Offering a path to citizenship
That same legislation, if passed, would also offer 11 million undocumented immigrants a path to citizenship. It would grant green cards and an eight-year path to citizenship to anyone living in the United States before the start of this year.
DACA recipients, immigrants with Temporary Protective Status, and certain immigrant farm workers would be immediately eligible for green cards. After three years, those green card holders can apply for citizenship. This effort could reduce the backlog of more than a million cases currently in immigration courts.
Iyer estimates that there are 90,000 families in Minnesota who might have an undocumented family member—parents of U.S. citizens or spouses of U.S. citizens, for example. Iyer added that there are thousands of DACA recipients and people with Temporary Protected Status in Minnesota who would benefit from a pathway to citizenship.
“That matches what their whole lives represent,” Iyer said. “Which is that they are, in fact, American, they’re contributing to our economy, they’re contributing to our community, and they just need a piece of paper to say it.”
Gutierrez echoed that sentiment and said that there are millions of undocumented people in the United States who aren’t just hiding—they’re also ineligible for government benefits they need to survive.
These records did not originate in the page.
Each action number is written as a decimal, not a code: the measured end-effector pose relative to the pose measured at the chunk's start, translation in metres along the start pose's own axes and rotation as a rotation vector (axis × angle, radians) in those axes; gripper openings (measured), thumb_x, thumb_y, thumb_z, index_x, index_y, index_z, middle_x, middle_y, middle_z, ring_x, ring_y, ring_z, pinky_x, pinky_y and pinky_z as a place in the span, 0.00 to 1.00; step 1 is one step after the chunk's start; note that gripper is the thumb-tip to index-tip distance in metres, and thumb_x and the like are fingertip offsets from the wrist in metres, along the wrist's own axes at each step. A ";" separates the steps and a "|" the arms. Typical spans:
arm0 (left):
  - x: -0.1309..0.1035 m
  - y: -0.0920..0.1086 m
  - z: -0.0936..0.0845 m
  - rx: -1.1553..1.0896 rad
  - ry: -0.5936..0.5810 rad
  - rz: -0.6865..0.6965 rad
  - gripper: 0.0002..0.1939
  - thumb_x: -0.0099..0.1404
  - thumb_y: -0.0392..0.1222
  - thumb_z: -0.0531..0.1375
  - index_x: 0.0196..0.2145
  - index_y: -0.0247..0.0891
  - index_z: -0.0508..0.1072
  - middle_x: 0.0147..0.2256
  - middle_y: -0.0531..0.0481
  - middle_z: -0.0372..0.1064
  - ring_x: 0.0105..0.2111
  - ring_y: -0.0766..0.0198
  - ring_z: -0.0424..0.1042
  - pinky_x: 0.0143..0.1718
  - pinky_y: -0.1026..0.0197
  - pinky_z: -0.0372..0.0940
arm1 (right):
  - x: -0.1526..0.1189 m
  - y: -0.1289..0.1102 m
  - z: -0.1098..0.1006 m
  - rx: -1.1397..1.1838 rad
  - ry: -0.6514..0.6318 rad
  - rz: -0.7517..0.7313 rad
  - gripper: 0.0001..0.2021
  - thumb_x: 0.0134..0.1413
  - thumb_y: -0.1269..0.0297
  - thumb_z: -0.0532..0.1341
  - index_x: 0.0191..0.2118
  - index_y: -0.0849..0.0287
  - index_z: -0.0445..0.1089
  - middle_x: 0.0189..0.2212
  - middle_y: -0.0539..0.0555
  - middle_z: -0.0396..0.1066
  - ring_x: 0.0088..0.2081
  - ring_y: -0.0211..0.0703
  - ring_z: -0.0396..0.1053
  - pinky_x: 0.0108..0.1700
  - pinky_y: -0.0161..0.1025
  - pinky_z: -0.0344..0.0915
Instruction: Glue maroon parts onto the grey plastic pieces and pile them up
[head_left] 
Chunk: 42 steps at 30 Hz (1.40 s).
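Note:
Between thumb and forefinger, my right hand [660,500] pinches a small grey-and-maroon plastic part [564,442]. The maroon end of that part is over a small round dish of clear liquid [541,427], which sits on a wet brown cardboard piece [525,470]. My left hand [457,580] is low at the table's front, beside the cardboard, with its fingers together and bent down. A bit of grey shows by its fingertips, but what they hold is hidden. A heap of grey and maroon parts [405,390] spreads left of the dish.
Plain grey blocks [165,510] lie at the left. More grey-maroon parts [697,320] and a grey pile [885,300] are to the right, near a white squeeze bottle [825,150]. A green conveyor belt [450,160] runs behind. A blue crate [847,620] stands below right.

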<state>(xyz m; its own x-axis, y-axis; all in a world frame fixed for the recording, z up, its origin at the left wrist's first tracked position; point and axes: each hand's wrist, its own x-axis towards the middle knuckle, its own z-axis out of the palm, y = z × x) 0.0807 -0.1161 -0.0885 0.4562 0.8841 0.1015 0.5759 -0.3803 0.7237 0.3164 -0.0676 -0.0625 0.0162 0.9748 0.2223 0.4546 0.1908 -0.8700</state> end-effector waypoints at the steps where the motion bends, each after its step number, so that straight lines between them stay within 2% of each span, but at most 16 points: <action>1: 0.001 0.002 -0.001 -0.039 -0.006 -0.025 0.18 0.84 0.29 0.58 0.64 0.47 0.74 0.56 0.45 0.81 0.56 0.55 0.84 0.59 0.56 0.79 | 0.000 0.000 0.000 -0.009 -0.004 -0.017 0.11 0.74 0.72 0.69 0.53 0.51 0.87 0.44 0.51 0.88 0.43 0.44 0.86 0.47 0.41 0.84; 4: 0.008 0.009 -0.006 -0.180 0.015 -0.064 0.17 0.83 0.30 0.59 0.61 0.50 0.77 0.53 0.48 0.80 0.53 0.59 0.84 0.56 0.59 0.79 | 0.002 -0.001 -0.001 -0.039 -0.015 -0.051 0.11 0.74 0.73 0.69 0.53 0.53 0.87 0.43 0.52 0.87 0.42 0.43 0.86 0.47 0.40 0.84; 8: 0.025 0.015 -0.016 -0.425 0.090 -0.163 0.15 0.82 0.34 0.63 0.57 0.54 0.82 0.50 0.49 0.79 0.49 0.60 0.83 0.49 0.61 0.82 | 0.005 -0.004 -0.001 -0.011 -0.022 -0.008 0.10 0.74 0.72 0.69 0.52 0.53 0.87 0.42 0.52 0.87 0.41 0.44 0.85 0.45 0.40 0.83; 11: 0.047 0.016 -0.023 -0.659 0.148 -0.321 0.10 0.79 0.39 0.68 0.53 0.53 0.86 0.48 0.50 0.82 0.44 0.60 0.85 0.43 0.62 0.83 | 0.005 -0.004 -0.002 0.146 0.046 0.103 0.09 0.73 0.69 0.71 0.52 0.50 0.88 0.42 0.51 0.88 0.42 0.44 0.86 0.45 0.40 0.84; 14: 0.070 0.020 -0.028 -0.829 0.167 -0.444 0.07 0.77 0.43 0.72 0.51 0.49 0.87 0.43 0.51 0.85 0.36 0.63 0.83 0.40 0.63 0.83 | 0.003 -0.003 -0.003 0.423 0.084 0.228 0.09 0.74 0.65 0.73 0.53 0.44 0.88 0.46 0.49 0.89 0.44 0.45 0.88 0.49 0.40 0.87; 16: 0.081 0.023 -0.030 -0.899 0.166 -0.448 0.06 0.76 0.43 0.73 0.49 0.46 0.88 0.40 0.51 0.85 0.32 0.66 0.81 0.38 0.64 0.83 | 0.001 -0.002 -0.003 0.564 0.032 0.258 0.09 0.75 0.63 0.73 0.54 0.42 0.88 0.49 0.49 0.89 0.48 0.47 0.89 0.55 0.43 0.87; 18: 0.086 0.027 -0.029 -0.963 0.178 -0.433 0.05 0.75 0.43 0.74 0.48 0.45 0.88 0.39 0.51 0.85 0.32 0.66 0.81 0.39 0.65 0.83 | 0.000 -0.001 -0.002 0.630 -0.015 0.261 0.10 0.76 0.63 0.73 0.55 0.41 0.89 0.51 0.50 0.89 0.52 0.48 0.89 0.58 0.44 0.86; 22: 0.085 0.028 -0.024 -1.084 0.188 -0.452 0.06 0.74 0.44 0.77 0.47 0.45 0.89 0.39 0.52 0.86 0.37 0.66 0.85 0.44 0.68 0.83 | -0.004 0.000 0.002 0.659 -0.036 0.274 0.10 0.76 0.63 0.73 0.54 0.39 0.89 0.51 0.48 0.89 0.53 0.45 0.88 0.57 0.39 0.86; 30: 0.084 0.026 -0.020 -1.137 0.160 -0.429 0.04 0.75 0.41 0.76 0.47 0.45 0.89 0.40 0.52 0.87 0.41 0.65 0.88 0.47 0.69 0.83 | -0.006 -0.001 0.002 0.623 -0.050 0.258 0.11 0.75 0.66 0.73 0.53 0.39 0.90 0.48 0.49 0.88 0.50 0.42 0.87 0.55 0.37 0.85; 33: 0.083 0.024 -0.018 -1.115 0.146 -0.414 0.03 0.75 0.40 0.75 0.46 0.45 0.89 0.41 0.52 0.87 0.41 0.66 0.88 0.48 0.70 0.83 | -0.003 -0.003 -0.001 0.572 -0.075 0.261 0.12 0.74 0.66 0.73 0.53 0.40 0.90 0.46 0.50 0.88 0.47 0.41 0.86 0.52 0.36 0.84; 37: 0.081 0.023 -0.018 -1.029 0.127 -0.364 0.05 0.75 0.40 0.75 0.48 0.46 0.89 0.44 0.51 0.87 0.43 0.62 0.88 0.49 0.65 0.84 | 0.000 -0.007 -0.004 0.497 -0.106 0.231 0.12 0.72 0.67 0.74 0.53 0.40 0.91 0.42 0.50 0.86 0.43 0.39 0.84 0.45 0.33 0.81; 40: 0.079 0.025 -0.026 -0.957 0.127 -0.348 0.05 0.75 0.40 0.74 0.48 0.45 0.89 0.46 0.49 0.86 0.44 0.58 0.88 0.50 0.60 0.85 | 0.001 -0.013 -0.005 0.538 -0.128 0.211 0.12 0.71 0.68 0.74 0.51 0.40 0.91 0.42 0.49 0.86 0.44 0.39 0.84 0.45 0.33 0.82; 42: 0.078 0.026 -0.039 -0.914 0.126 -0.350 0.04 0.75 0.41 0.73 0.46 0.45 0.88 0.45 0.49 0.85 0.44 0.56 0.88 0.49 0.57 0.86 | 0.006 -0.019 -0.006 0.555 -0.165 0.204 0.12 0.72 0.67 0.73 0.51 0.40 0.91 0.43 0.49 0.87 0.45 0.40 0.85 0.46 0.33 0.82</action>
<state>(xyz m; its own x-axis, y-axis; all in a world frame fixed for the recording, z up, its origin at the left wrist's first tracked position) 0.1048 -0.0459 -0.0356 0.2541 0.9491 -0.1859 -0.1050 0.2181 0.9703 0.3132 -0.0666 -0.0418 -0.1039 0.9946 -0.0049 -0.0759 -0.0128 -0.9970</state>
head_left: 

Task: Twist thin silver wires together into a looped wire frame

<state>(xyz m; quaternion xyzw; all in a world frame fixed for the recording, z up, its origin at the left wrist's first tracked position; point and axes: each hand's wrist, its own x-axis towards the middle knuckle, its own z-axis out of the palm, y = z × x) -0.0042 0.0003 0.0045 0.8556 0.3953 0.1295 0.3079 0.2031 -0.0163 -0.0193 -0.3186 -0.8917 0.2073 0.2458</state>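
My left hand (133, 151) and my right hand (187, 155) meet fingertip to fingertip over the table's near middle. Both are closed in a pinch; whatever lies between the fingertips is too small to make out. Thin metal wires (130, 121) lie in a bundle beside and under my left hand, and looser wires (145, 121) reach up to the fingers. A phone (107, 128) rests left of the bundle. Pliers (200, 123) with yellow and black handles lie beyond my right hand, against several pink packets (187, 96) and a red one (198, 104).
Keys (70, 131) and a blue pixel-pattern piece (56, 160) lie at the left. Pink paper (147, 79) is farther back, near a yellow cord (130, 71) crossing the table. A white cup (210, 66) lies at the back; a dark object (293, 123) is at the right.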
A new pathway to citizenship will make it easier for undocumented people to find jobs.
“It’s going to allow us to establish new levels of knowledge of the actual needs that these communities have,” Gutierrez said. And as a result, he added that their presence will fortify local economies.
Reversing a Trump order increasing deportations
One of Trump’s first executive orders regarding immigration priortized the expedited removal of roughly 11 million undocumented people. The Biden administration will reverse this order and instead focus on national security and public safety threats.
“It was something that had certainly caused fear in the community, and rightfully so,” Iyer said. “It created the possibility of disappearances of people without their families even knowing what happened to them.”
While the deportation order was not heavily enforced in Minnesota, Iyer said that she hopes a new understanding of discrimination in the immigration and criminal justice system after four years of Trump will encourage the Biden administration to take a look at the ethics of deportations.
“The Trump administration had this sort of indiscriminate view of deportations and that certainly impacted our clients,” Iyer said. “But we’re also really concerned about a rewind to what was in place at the end of the Obama administration.”
While she welcomes the promises of the Biden administration, Iyer said that racism in the U.S. immigration system has been under scrutiny similar to that in the criminal justice system. To reinvigorate immigration policy moving forward, Iyer said she hopes the Biden administration will take those discussions into consideration.